Plato was approximately 80 when he died in 347 BC/BCE.
So when older people give out about the generation coming up behind them they are simply repeating an age-old sentiment.
There are those who will always look on the glass half empty but there are those who see it as half full.
On some occasions it can be full to the brim.
I can't really say what sort of a teacher I was or am. There were the good days and the not-so-good days but looking back on it now, I can honestly hold my hands up and say I really enjoyed teaching. My main subjects were German and English. I also taught religion, a subject that could be difficult to teach because it was not an exam subject.
In recent weeks I have met up with two past pupils I taught in a Kerry school.
They were in the first class I taught in that school. It was a German Junior Cert class. And then in Leaving Cert I was back teaching them German again. I had gone back teaching, having worked at The Kerryman newspaper for a number of years. I was substituting for a woman, who was out on maternity leave, and then stayed on for some years afterwards.
They were good years. It was a small school in a West Kerry village with a dedicated staff. There was a lovely and easy relationship between teachers and pupils.
The two young women I met are now in their mid-20s. One is a nurse and the other woman works for a food company. The nurse started out doing science but changed disciplines after her first year at college and now thoroughly enjoys the nursing job that she has just begun. The other young woman had been teaching but she also has changed her career and is now working in the food industry. She too loves her job.
It was Ryan Tubridy who introduced me to the word 'millennials'. A millennial is someone who reached young adulthood in the early years of this century. So, I suppose you could say these young women are millennials. But it's a funny one. Because when we attempt to class or codify people in groupings we can so easily get it all so wrong. Labels are always dangerous things. Name calling is never a good idea. Prejudice is deadly.
I met both women at different times and different venues. But they both had one thing in common. I was profoundly taken by their genuine goodness and attitude. They both could not be more content in their jobs.

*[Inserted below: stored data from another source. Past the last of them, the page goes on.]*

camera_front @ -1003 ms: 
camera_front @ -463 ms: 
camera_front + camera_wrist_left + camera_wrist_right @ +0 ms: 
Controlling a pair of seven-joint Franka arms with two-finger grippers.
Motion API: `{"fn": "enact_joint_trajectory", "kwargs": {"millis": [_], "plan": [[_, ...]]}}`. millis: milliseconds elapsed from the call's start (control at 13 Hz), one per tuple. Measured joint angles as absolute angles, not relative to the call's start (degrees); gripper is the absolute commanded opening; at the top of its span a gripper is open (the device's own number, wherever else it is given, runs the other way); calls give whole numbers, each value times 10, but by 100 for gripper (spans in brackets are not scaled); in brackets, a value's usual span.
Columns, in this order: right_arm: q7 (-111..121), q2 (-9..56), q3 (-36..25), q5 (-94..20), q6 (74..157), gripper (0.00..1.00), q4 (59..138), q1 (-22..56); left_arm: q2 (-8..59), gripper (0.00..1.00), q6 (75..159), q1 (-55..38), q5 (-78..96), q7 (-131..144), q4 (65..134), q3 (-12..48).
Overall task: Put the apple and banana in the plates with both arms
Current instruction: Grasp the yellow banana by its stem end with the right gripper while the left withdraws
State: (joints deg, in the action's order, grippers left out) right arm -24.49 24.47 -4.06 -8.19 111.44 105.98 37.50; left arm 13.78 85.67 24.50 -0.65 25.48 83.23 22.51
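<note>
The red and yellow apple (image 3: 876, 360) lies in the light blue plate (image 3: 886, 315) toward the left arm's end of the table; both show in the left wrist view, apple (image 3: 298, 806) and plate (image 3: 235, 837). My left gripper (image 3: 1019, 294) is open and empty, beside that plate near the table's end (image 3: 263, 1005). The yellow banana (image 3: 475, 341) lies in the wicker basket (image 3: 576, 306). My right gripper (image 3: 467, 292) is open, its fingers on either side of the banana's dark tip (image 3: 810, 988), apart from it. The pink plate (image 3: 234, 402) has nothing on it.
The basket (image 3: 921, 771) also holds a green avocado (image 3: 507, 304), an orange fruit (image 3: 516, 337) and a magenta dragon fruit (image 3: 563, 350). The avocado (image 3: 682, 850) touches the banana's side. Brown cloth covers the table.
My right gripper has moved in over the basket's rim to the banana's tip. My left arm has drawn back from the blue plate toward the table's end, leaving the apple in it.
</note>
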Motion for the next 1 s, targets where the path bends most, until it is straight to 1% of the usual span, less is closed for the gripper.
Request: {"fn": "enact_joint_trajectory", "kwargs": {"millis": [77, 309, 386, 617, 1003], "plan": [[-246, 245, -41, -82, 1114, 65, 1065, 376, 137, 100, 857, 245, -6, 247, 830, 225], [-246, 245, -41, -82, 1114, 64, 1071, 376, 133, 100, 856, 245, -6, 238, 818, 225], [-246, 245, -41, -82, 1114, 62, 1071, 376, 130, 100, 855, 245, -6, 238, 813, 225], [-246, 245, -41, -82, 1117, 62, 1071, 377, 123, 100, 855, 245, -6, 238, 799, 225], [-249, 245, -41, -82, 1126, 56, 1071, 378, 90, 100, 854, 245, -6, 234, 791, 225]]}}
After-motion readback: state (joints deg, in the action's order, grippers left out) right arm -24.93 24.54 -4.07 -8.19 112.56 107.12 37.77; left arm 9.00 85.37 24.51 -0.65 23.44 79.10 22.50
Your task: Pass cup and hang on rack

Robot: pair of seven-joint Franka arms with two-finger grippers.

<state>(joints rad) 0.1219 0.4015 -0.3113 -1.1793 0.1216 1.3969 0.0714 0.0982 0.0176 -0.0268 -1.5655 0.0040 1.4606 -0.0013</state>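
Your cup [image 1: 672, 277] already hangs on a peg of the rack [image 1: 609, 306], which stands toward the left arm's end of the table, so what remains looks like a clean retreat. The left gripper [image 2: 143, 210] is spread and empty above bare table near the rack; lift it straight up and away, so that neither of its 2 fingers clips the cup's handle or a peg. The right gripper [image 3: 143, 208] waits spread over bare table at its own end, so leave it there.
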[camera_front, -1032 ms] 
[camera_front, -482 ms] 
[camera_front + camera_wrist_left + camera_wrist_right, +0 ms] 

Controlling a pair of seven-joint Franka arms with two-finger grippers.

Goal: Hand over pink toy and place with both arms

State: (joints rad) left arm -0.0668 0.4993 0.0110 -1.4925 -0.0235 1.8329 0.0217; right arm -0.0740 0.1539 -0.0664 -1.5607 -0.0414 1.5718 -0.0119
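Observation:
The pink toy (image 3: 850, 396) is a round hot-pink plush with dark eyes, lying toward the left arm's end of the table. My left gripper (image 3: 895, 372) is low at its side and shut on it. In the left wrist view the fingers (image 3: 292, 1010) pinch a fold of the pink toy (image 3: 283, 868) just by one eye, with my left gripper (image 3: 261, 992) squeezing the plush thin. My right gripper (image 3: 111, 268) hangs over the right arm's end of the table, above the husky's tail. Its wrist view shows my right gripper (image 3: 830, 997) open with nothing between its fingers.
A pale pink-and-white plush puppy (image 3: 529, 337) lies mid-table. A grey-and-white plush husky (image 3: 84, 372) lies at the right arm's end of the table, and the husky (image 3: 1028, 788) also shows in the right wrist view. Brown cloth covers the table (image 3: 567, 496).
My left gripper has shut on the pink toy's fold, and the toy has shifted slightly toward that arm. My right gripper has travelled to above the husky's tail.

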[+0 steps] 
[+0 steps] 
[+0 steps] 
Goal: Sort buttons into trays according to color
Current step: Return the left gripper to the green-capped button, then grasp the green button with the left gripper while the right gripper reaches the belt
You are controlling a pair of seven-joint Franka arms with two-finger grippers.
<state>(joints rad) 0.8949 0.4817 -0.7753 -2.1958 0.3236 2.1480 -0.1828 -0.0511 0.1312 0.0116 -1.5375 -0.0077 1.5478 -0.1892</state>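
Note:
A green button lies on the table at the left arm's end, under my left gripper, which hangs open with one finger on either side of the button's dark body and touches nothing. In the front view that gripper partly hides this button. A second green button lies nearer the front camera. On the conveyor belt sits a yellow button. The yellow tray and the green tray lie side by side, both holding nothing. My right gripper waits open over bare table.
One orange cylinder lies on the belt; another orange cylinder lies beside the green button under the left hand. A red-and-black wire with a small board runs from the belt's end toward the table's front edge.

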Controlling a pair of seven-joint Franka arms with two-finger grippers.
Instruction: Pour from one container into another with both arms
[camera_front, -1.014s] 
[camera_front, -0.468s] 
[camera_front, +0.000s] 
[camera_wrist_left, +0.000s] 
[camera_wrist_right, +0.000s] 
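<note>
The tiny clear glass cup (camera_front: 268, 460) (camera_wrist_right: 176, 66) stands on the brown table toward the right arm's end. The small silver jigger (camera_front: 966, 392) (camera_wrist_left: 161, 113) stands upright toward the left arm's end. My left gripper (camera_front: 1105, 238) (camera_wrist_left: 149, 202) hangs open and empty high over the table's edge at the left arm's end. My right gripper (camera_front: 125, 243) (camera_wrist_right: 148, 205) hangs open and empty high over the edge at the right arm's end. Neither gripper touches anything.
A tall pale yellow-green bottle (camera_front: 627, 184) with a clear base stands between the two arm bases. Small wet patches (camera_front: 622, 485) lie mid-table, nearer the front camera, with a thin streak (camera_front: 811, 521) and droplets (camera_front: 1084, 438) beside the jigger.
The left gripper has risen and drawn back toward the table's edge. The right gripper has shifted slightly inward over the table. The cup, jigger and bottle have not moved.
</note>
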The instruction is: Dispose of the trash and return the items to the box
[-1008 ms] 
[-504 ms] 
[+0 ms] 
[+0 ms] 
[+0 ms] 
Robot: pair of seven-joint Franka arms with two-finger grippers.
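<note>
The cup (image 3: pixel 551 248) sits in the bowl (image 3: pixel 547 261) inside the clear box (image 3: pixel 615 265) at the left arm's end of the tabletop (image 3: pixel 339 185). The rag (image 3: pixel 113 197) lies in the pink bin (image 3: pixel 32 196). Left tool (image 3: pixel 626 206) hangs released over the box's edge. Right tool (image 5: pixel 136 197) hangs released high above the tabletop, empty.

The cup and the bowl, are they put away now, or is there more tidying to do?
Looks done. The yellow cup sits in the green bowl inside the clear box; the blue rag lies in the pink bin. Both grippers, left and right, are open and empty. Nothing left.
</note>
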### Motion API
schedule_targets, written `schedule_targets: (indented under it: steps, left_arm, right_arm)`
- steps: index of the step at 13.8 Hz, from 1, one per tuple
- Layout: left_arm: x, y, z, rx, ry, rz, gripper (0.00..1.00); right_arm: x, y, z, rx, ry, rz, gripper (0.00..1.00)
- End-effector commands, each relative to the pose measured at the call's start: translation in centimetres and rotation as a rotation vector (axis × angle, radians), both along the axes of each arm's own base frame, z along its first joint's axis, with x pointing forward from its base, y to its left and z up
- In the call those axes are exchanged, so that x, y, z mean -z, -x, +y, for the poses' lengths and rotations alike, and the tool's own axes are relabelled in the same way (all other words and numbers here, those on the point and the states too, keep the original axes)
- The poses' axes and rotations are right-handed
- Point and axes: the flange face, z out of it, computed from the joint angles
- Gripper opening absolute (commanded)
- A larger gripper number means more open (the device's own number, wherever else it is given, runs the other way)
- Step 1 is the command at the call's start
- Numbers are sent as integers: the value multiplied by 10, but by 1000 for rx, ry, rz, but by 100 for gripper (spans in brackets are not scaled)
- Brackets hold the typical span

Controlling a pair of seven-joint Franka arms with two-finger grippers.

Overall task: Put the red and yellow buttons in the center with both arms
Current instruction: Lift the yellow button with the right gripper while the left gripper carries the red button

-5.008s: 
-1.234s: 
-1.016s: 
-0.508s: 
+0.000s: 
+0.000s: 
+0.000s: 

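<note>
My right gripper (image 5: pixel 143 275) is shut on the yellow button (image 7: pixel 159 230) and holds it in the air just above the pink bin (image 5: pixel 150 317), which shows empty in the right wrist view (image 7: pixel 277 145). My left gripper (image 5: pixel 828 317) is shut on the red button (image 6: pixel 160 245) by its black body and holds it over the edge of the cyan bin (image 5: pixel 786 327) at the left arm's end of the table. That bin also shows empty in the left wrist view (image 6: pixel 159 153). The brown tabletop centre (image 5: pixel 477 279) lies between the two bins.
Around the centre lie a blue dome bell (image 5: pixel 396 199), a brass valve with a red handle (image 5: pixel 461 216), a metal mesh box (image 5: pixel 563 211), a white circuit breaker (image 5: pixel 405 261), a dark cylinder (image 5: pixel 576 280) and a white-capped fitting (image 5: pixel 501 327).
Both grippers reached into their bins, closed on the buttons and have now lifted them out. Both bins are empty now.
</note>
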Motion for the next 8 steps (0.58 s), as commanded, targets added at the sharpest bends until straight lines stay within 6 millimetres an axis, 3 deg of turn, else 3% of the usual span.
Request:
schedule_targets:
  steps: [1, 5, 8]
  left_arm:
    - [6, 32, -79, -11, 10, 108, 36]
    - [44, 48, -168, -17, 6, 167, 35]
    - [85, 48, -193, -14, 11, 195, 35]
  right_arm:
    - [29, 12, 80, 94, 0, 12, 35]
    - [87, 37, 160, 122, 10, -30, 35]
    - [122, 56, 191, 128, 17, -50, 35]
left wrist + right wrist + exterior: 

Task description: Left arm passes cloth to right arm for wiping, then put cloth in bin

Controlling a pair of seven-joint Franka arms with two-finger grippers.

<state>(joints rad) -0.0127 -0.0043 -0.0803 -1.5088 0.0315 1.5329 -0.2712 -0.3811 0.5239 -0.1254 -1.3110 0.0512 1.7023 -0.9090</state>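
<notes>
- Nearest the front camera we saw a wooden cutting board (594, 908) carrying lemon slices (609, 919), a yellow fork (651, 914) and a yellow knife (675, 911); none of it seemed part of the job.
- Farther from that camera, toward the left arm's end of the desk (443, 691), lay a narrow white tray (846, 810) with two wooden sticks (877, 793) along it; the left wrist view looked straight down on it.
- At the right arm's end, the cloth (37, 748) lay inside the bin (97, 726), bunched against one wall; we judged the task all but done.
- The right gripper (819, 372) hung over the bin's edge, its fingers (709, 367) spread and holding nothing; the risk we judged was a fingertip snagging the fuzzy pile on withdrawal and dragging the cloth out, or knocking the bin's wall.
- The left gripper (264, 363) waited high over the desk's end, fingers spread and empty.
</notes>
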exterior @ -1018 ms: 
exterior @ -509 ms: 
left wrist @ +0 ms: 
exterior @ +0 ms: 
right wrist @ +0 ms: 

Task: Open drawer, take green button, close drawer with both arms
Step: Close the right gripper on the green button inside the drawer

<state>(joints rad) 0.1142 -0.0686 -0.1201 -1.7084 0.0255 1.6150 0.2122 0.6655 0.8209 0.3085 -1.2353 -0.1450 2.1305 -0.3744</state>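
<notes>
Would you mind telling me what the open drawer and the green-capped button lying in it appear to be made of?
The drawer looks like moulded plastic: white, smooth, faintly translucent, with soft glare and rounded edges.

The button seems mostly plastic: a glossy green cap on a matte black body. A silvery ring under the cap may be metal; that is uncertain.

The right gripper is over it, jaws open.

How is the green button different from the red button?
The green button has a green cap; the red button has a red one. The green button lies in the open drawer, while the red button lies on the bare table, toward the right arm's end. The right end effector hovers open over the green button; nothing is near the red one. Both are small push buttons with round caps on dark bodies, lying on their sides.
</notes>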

In all my years teaching I could count on one hand the number of young people who might have been nasty. Or maybe it was that we simply did not get on; they did not like me and/or I did not like them. That happens.
I am well aware there are other stories out there, people do get into trouble, not everyone is happy at work, indeed, there are many who have no job at all. There are those for whom school doesn't work. But all I am saying here is that I was impressed to meet two young people I taught, who are now so happy in the early years of their working lives.
Great to meet former pupils who are now thriving. And good people too.
I wonder what Plato might say to me? What would he think of the two young women?